_Aim of the task_
Everything in the data below is left aside except the lines from the one containing "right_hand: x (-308" through the one containing "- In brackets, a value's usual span"; repeat those exactly.

--- Data supplied Enclosed Below ---

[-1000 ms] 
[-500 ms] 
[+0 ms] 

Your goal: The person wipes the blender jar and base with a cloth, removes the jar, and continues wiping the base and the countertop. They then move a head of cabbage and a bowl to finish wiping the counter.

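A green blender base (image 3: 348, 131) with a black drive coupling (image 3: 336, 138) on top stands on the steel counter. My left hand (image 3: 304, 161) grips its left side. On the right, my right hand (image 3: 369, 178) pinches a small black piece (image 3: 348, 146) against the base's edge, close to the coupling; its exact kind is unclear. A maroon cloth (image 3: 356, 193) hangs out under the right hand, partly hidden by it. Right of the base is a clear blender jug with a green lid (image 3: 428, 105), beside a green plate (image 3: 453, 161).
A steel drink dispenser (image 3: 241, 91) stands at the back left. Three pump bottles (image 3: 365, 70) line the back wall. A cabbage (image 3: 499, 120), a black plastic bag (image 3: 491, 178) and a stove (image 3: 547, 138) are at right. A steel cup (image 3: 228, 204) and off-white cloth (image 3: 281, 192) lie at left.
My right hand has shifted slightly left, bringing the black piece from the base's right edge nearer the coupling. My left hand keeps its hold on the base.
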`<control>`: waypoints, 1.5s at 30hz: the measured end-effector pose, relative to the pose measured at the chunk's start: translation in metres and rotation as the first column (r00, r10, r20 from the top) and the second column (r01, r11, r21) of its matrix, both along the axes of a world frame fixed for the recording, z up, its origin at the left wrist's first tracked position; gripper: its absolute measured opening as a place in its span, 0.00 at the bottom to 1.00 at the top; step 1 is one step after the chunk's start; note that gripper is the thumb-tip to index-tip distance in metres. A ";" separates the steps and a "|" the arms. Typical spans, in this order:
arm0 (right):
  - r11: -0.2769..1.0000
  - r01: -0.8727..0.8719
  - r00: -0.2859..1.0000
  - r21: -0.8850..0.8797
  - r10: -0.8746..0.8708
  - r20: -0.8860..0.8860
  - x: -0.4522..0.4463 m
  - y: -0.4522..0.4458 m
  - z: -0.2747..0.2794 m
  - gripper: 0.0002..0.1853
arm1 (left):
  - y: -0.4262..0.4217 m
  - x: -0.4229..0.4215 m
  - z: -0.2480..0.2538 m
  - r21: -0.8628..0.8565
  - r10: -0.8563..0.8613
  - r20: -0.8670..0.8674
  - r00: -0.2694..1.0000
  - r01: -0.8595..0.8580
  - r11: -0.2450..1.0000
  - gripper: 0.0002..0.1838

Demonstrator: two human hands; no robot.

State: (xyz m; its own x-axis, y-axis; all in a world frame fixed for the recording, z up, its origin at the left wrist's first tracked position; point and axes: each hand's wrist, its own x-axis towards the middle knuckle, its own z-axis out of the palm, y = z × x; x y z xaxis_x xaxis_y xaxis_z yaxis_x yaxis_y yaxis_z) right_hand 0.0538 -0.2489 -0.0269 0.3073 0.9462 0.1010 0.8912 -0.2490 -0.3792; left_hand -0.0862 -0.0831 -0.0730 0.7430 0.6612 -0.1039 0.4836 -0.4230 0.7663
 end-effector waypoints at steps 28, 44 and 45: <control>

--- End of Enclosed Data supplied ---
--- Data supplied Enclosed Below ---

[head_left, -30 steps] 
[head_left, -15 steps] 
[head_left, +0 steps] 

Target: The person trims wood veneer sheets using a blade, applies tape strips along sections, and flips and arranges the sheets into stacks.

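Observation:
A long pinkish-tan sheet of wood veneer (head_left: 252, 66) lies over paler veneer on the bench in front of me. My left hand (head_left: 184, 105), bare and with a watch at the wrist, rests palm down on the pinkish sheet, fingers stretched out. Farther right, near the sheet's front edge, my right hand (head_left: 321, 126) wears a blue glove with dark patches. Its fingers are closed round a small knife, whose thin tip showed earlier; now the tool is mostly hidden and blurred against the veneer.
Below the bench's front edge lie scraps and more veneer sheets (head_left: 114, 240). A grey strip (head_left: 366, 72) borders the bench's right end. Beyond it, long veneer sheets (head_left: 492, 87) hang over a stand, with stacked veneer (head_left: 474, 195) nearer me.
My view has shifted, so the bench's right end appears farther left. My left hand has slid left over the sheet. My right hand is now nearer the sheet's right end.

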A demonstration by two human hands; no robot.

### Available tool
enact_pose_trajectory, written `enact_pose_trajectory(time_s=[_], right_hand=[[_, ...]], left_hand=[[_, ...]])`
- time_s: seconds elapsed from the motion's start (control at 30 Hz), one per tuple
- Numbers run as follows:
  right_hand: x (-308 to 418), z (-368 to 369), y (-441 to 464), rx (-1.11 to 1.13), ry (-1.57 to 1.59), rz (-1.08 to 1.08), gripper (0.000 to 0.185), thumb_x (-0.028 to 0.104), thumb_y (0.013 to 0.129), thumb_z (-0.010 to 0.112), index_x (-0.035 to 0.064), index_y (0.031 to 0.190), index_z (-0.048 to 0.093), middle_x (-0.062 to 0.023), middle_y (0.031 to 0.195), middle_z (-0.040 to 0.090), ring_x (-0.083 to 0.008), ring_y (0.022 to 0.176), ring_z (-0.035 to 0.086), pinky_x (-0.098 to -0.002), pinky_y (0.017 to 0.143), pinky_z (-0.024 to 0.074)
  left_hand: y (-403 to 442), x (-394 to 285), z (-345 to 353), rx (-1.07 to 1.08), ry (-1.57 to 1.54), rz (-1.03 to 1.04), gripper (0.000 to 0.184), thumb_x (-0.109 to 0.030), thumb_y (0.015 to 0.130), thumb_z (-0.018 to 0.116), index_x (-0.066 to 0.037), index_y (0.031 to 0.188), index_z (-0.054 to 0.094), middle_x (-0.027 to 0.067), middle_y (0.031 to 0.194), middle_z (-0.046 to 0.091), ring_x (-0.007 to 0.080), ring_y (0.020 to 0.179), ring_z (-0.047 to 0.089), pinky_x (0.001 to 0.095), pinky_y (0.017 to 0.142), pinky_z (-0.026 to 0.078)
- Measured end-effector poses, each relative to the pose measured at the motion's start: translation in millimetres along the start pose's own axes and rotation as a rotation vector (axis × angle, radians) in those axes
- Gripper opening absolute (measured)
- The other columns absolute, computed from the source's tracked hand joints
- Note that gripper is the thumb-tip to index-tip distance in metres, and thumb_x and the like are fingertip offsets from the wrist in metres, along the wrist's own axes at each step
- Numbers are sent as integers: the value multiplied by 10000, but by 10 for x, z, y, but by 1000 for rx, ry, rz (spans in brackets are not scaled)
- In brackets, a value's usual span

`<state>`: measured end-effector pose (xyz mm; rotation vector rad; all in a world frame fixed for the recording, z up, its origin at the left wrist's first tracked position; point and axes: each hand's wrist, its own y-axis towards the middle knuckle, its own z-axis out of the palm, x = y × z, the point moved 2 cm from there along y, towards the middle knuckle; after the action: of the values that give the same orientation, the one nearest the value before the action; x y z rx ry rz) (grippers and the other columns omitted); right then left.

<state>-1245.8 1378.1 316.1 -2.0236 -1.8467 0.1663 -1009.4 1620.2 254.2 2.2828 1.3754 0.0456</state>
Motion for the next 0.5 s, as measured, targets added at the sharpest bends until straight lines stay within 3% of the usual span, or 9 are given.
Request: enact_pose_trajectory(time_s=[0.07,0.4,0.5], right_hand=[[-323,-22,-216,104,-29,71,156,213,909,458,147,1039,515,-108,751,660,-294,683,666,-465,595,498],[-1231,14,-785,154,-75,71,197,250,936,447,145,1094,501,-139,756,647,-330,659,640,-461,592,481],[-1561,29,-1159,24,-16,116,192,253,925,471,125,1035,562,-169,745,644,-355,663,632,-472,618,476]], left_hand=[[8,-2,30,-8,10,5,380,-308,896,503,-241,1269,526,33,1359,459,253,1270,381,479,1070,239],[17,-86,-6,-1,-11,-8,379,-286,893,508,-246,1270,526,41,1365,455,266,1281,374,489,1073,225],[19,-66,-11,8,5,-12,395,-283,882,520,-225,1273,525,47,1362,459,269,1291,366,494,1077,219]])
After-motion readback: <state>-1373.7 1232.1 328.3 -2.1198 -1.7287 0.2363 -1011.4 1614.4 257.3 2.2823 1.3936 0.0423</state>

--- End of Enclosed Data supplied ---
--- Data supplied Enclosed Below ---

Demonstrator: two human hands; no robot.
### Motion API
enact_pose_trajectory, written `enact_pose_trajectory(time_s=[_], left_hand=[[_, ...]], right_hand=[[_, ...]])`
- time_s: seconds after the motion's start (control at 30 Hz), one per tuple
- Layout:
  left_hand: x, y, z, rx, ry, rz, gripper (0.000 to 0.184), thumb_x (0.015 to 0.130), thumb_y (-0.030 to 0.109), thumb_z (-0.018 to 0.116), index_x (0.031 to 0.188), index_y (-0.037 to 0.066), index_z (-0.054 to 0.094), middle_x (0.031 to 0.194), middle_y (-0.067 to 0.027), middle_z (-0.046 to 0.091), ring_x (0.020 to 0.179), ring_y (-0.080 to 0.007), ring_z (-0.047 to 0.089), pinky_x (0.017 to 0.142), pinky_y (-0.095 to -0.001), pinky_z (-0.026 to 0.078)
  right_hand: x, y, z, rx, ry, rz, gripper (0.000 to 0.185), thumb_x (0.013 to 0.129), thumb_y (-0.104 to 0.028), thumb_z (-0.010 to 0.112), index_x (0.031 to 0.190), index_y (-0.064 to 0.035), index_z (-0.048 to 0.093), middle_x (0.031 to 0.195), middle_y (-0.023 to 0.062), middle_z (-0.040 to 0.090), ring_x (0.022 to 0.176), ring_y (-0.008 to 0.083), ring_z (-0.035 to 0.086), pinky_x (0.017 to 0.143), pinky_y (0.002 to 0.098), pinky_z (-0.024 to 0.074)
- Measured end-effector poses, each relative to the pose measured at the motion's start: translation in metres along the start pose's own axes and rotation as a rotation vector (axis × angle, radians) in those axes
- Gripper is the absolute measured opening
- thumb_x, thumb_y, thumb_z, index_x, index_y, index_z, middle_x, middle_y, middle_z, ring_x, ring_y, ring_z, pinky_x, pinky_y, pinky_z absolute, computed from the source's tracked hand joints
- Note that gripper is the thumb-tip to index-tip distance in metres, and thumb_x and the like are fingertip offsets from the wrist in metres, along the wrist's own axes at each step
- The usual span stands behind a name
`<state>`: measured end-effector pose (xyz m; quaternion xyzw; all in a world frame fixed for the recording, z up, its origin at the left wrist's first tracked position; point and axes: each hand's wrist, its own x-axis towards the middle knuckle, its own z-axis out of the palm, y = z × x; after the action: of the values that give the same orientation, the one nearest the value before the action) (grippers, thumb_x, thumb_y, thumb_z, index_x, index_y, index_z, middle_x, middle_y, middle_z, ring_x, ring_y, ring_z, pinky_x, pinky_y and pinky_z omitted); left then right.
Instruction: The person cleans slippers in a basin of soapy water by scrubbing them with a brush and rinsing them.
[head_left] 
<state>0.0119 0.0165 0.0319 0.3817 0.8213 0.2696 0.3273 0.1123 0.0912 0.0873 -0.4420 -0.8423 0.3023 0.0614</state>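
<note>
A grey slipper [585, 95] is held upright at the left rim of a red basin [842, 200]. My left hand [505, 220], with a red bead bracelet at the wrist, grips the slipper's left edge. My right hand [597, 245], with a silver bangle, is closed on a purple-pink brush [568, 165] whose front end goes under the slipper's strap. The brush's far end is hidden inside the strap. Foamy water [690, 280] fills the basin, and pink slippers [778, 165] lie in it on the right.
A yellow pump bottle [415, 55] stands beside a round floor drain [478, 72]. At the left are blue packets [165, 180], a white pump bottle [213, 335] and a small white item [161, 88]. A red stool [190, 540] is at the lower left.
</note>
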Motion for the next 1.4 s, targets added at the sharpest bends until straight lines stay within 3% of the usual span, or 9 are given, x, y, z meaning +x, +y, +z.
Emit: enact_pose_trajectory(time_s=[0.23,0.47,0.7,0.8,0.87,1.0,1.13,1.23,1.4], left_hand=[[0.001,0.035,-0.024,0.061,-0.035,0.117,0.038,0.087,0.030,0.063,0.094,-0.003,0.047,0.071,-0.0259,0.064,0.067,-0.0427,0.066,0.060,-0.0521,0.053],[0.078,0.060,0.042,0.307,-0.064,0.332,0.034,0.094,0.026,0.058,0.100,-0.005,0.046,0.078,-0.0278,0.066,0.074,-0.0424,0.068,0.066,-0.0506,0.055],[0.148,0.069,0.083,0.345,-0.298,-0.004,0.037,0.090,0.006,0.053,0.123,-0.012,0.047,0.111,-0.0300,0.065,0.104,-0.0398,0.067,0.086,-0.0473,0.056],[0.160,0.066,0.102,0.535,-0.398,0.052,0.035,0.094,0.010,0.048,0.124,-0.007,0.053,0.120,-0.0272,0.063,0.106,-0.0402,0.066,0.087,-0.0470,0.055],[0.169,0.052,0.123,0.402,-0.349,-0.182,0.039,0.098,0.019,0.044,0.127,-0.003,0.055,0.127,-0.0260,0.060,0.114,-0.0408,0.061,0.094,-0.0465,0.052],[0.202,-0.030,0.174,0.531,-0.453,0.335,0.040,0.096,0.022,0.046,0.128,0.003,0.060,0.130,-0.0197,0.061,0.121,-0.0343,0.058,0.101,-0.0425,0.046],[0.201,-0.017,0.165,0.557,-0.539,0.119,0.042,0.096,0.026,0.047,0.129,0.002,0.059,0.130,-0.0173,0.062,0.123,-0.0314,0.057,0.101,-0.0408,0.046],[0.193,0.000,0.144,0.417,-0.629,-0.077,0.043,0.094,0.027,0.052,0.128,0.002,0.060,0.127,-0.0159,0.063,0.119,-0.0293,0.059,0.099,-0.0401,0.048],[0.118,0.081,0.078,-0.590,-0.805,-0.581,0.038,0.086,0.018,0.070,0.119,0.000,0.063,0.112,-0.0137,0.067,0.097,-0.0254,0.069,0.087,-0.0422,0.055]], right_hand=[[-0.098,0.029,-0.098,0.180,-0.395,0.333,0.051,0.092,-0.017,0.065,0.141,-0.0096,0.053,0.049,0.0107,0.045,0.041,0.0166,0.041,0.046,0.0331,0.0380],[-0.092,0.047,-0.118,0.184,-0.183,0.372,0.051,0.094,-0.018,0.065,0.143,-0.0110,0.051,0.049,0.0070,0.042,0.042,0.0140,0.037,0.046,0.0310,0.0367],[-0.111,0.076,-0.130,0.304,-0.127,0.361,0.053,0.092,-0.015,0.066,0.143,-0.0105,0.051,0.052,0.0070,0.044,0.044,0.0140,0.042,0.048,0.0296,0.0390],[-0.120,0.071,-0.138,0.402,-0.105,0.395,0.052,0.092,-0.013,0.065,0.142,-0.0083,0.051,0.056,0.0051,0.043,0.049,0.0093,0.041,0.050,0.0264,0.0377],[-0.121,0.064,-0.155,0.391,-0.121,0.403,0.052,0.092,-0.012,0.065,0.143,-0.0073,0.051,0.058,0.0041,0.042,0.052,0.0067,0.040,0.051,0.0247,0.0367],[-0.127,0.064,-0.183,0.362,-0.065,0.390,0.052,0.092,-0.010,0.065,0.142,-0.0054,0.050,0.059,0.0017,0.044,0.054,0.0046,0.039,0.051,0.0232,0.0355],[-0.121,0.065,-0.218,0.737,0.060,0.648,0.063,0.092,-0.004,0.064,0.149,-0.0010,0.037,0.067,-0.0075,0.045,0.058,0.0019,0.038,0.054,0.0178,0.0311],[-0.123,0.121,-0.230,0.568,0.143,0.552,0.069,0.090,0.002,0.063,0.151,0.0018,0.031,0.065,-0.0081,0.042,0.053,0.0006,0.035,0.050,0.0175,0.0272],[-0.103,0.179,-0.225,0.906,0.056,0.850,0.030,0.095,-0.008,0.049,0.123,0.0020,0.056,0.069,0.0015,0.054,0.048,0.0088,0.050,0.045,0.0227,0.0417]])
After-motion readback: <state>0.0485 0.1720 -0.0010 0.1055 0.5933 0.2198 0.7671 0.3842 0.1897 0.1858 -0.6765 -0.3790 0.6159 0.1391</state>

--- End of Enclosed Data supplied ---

_Solved problem_
  right_hand: x (-308 to 418), z (-368 to 369), y (-441 to 464), rx (-1.11 to 1.13), ry (-1.57 to 1.59), rz (-1.08 to 1.08), gripper (0.000 to 0.185), thumb_x (-0.028 to 0.104), thumb_y (0.013 to 0.129), thumb_z (-0.010 to 0.112), index_x (-0.035 to 0.064), index_y (0.031 to 0.190), index_z (-0.048 to 0.093), middle_x (-0.062 to 0.023), middle_y (0.031 to 0.195), middle_z (-0.040 to 0.090), ring_x (-0.083 to 0.008), ring_y (0.022 to 0.176), ring_z (-0.035 to 0.086), pinky_x (-0.098 to -0.002), pinky_y (0.017 to 0.143), pinky_z (-0.024 to 0.074)
  left_hand: y (-403 to 442), x (-394 to 285), z (-345 to 353), rx (-1.07 to 1.08), ry (-1.57 to 1.54), rz (-1.03 to 1.04), gripper (0.000 to 0.184), thumb_x (-0.109 to 0.030), thumb_y (0.015 to 0.130), thumb_z (-0.018 to 0.116), index_x (-0.066 to 0.037), index_y (0.031 to 0.188), index_z (-0.054 to 0.094), middle_x (-0.027 to 0.067), middle_y (0.031 to 0.194), middle_z (-0.046 to 0.091), ring_x (-0.007 to 0.080), ring_y (0.020 to 0.179), ring_z (-0.047 to 0.089), pinky_x (0.001 to 0.095), pinky_y (0.017 to 0.142), pinky_z (-0.026 to 0.078)
- Measured end-effector poses, each relative to the pose measured at the motion's start: translation in millimetres along the start pose's own axes and rotation as a rotation vector (axis × angle, radians) in those axes
- Gripper opening absolute (measured)
- The other columns absolute, computed from the source's tracked hand joints
- Note that gripper is the thumb-tip to index-tip distance in metres, and thumb_x and the like are fingertip offsets from the wrist in metres, along the wrist's own axes at each step
- Numbers are sent as integers: the value multiplied by 10000, but by 10 for x, z, y, but by 1000 for rx, ry, rz (spans in brackets are not scaled)
- In brackets, a value's usual span

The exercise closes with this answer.